**How to complete this task**.
Within the entries below, every line containing "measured" is to be copied.

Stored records

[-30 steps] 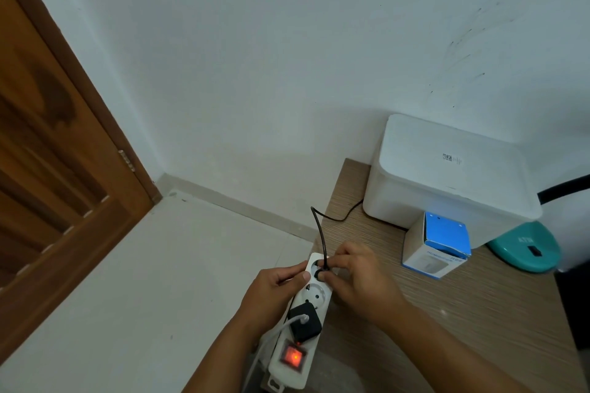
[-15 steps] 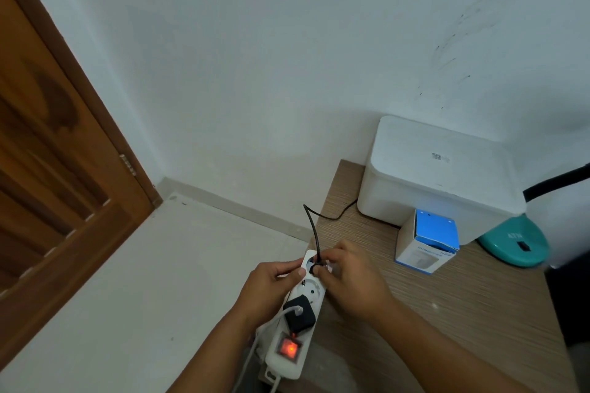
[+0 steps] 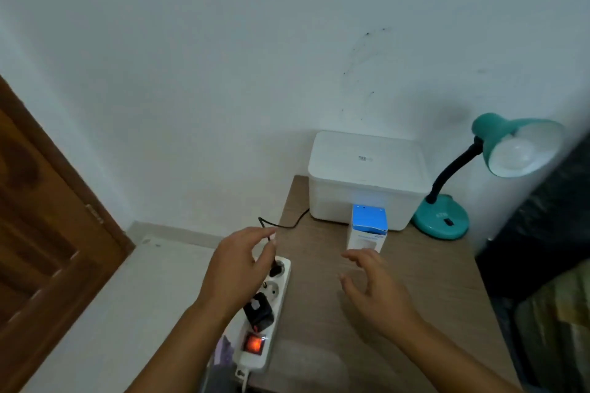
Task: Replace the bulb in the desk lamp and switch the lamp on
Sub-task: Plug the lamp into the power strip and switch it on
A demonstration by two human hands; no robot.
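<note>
left hand (image 3: 238,268) open, right hand (image 3: 372,284) spread

A power strip (image 3: 266,313) is laid along the left edge of the table (image 3: 431,290), with a plug (image 3: 276,269) seated in its far socket and an adapter (image 3: 259,313) nearer. A storage box (image 3: 367,175) is set at the back against the wall, a small carton (image 3: 367,230) just before it. The desk lamp (image 3: 472,182) is placed right of the box. A door (image 3: 48,233) is seen far left.
</note>
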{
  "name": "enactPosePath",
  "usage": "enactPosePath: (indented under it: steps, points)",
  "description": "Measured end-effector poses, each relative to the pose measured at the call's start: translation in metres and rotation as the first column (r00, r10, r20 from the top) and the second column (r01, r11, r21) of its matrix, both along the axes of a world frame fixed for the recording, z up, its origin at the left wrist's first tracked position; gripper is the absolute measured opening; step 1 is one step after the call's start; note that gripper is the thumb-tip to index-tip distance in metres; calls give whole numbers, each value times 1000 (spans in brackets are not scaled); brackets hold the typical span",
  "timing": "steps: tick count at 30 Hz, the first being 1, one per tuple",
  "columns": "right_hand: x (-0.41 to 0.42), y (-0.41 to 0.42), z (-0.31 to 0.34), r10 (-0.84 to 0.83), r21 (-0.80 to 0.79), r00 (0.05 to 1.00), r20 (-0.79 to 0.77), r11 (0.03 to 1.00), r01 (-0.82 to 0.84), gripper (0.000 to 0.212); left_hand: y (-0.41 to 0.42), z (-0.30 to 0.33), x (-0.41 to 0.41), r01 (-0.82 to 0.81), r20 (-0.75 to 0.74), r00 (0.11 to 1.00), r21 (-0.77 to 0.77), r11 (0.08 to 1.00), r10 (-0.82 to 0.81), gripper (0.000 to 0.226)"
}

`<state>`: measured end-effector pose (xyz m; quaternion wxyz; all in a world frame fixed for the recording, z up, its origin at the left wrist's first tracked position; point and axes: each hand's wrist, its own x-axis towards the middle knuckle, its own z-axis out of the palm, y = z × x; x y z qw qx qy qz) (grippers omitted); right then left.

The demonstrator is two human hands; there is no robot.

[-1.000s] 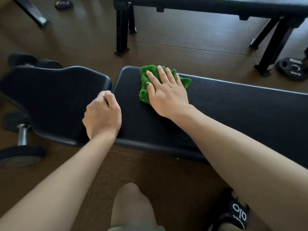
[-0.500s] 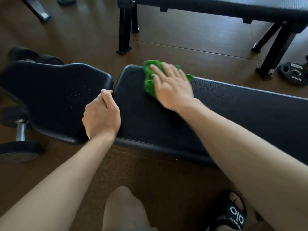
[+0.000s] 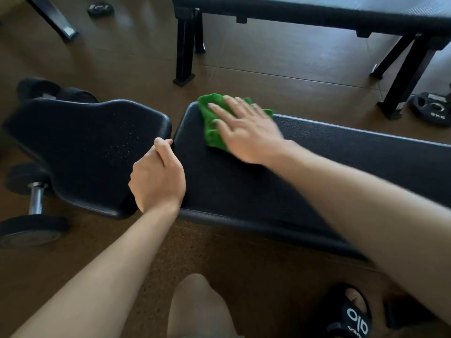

**Response**.
  "description": "Measured end-effector poses, each relative to the pose measured at the call's start: translation in metres and rotation as the first column (r00, r10, r20 from the top) and the second column (r01, r11, r21) of its matrix, both along the axes of a world frame fixed for the recording, z up, its origin at the left wrist's first tracked position; gripper is the absolute measured opening; step 1 is one step after the call's start; note that gripper is the thumb-tip to index-tip distance in metres; calls give whole numbers, each value times 1000 (spans in brackets are not scaled); brackets hold the typical span",
`<state>`: measured end-effector pose (xyz m; quaternion wxyz; all in a world frame fixed for the recording, z up, its origin at the left wrist's first tracked position; point and axes: each hand's wrist, its own x-axis towards the middle knuckle, its own z-axis out of the palm, y = z × x; x y z qw qx qy qz) (grippers omitted); right then left.

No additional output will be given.